§ What needs to be done:
Everything from the line containing "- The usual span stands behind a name" to the close of the listing below should be retyped exactly, and nothing before it.

§ Information provided:
▬▬▬▬▬▬▬▬▬▬
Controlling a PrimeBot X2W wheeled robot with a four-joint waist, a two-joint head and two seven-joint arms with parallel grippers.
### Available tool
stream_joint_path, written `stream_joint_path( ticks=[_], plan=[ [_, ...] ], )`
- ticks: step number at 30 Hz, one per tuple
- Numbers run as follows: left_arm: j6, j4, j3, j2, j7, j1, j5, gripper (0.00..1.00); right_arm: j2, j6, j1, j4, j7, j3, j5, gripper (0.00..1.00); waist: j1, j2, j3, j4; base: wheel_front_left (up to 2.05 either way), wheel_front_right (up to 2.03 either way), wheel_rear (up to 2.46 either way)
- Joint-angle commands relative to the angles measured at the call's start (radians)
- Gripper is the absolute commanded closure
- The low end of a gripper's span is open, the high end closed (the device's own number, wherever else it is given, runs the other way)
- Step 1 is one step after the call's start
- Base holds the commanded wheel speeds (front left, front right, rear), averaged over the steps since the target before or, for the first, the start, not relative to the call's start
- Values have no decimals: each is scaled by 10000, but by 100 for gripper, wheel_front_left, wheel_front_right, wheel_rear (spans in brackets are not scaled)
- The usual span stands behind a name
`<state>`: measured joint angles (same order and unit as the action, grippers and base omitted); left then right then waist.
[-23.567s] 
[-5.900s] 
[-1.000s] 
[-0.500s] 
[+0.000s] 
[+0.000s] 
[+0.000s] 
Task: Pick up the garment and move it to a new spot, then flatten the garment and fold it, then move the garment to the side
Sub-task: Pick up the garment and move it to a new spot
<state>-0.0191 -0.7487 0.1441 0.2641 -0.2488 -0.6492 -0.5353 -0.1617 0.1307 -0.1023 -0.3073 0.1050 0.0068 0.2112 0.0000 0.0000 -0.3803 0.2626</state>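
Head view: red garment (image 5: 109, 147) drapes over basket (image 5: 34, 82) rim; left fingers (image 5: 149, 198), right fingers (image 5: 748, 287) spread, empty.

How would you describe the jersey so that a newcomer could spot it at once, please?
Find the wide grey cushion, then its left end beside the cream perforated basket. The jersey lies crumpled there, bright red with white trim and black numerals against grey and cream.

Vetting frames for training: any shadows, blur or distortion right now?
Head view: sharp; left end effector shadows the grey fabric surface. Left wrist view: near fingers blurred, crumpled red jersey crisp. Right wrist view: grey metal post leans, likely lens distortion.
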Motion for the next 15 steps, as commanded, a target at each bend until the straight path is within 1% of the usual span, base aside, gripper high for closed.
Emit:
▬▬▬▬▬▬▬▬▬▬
§ Result of the task:
- The usual span stands behind a name
`<state>`: measured joint angles (same order and unit as the action, grippers and base omitted); left then right then waist.
[-23.567s] 
[-5.900s] 
[-1.000s] 
[-0.500s] 
[+0.000s] 
[+0.000s] 
[+0.000s] 
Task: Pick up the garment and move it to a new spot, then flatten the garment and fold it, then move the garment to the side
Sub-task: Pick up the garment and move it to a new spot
<state>-0.0191 -0.7487 0.1441 0.2641 -0.2488 -0.6492 -0.5353 -0.1617 0.1307 -0.1023 -0.3073 0.1050 0.0068 0.2112 0.0000 0.0000 -0.3803 0.2626</state>
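Head view: red garment (image 5: 109, 147) drapes over basket (image 5: 34, 82) rim; left fingers (image 5: 149, 198), right fingers (image 5: 748, 287) spread, empty.

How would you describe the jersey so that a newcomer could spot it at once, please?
Find the wide grey cushion, then its left end beside the cream perforated basket. The jersey lies crumpled there, bright red with white trim and black numerals against grey and cream.

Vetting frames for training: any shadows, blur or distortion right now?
Head view: sharp; left end effector shadows the grey fabric surface. Left wrist view: near fingers blurred, crumpled red jersey crisp. Right wrist view: grey metal post leans, likely lens distortion.
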Motion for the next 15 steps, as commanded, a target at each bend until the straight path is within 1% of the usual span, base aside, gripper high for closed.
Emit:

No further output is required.